Arka menatapnya lama sebelum menjawab. “Aku minta maaf. Untuk semuanya. Untuk pergi tanpa pamit, untuk semua pesan yang nggak aku balas, untuk semua keheningan yang mungkin nyakitin kamu. Aku sadar, aku udah lama salah. Dan aku nggak bisa biarin kesempatan kedua ini hilang begitu aja.”
Kata-kata itu menghantam Nayla seperti gelombang. Ia terdiam, menatap Arka dengan mata yang mulai berkaca. “Kenapa harus sekarang? Kenapa bukan dulu?” suaranya bergetar.
Arka menunduk sebentar, lalu menatapnya lagi. “Karena dulu aku belum siap. Aku masih pengecut. Tapi sekarang aku tahu, kalau aku nggak bilang, aku akan nyesel seumur hidup.”
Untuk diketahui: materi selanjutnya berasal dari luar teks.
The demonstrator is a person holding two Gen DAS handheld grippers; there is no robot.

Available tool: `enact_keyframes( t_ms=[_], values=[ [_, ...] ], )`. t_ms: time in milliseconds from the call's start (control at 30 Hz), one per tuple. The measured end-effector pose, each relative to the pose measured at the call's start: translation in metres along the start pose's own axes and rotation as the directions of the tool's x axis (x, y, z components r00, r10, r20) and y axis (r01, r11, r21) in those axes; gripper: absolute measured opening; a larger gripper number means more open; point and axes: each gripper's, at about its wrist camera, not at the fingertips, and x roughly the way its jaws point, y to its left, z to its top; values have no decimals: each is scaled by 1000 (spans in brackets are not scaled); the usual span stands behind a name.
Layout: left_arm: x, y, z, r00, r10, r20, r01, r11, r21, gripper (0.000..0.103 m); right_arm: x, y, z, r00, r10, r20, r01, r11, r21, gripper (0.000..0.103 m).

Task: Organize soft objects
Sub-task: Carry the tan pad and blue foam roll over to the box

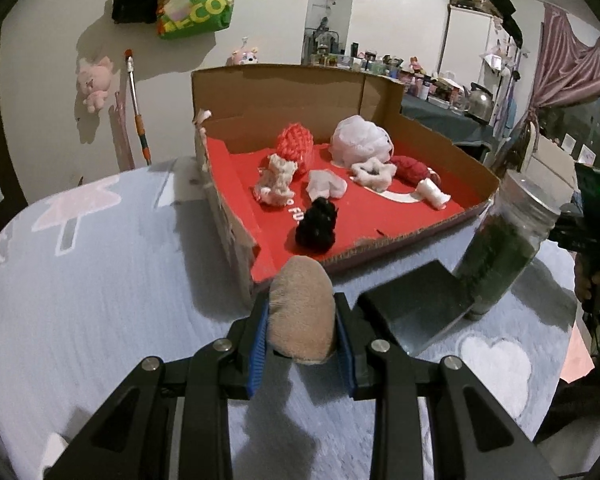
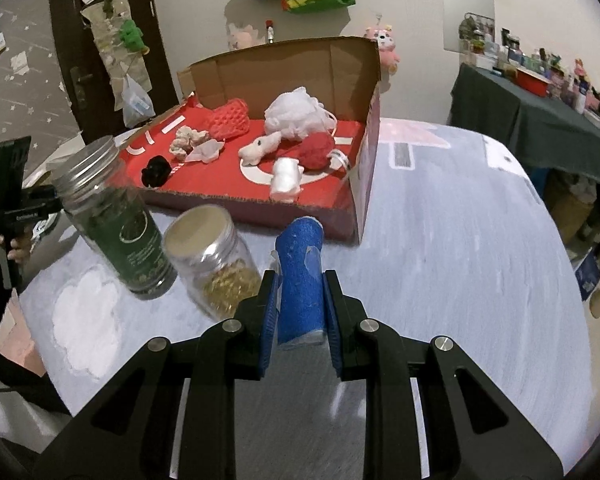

Nayla menghela napas panjang. Ia ingin marah, ingin berteriak, ingin menyalahkan Arka atas semua luka yang pernah ia rasakan. Tapi di saat yang sama, ia juga ingin meraih tangan itu dan percaya lagi. Hatinya terombang-ambing di antara logika dan perasaan.
“Arka…” ucapnya lirih. “Aku butuh waktu. Aku nggak bisa kasih jawaban sekarang.”
Arka mengangguk pelan. “Aku akan tunggu. Berapa pun lama waktunya, aku akan tunggu.”
Dan malam itu, di bawah sisa rintik hujan, sebuah janji baru terucap—janji tentang kesabaran, tentang penantian, dan tentang cinta yang enggan padam meski waktu telah lama memisahkan.